(Description of the task): If a line in the data contains "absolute", copy it out.

(Source material):
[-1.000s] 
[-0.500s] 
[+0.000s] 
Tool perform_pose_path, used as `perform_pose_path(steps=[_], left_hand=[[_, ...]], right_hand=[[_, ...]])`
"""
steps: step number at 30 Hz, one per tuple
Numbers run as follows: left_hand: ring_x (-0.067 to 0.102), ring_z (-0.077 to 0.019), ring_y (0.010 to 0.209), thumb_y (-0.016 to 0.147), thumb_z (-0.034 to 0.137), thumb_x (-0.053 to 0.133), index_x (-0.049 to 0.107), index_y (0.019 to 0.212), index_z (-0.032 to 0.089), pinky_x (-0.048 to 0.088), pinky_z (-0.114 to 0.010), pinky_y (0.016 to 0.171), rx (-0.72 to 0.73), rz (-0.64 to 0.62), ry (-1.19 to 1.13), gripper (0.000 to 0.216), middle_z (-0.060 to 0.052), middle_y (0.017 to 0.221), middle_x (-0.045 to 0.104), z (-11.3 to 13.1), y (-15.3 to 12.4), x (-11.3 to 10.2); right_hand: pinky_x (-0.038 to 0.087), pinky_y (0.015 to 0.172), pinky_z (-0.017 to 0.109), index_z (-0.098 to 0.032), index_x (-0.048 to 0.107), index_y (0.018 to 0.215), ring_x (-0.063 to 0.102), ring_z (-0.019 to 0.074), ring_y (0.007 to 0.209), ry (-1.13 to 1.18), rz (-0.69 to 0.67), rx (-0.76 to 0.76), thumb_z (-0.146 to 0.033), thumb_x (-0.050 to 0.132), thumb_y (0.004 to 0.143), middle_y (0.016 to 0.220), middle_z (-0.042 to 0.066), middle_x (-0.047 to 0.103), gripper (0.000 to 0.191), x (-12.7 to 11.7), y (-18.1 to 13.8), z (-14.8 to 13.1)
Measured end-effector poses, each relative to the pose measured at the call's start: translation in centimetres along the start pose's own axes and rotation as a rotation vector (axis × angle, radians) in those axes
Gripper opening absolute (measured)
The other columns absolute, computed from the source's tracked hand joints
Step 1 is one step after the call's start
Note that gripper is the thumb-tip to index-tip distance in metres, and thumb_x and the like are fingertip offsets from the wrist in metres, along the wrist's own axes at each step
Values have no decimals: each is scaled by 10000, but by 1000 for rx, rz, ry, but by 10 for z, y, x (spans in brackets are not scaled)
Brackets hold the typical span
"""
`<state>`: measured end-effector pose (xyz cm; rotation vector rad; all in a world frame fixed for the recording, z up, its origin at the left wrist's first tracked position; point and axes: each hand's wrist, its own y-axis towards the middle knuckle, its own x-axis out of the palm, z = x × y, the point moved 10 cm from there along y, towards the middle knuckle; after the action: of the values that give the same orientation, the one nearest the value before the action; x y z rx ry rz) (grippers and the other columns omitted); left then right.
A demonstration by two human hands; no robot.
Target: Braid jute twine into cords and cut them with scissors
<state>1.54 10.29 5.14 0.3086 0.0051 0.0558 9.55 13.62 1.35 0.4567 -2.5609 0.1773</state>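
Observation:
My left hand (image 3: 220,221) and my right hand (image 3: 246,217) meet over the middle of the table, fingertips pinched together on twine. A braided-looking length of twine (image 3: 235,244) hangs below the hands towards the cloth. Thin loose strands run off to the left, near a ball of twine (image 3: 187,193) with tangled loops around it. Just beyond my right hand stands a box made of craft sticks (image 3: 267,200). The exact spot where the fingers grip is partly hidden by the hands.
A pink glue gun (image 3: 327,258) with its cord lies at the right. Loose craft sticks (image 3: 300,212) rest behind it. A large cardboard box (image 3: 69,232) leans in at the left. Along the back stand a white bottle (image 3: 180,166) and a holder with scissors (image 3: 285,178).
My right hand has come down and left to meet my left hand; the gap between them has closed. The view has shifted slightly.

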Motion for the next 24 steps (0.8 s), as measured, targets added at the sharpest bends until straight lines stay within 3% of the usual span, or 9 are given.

(Expected output):
Gripper opening absolute (measured)
The other columns absolute, computed from the source's tracked hand joints

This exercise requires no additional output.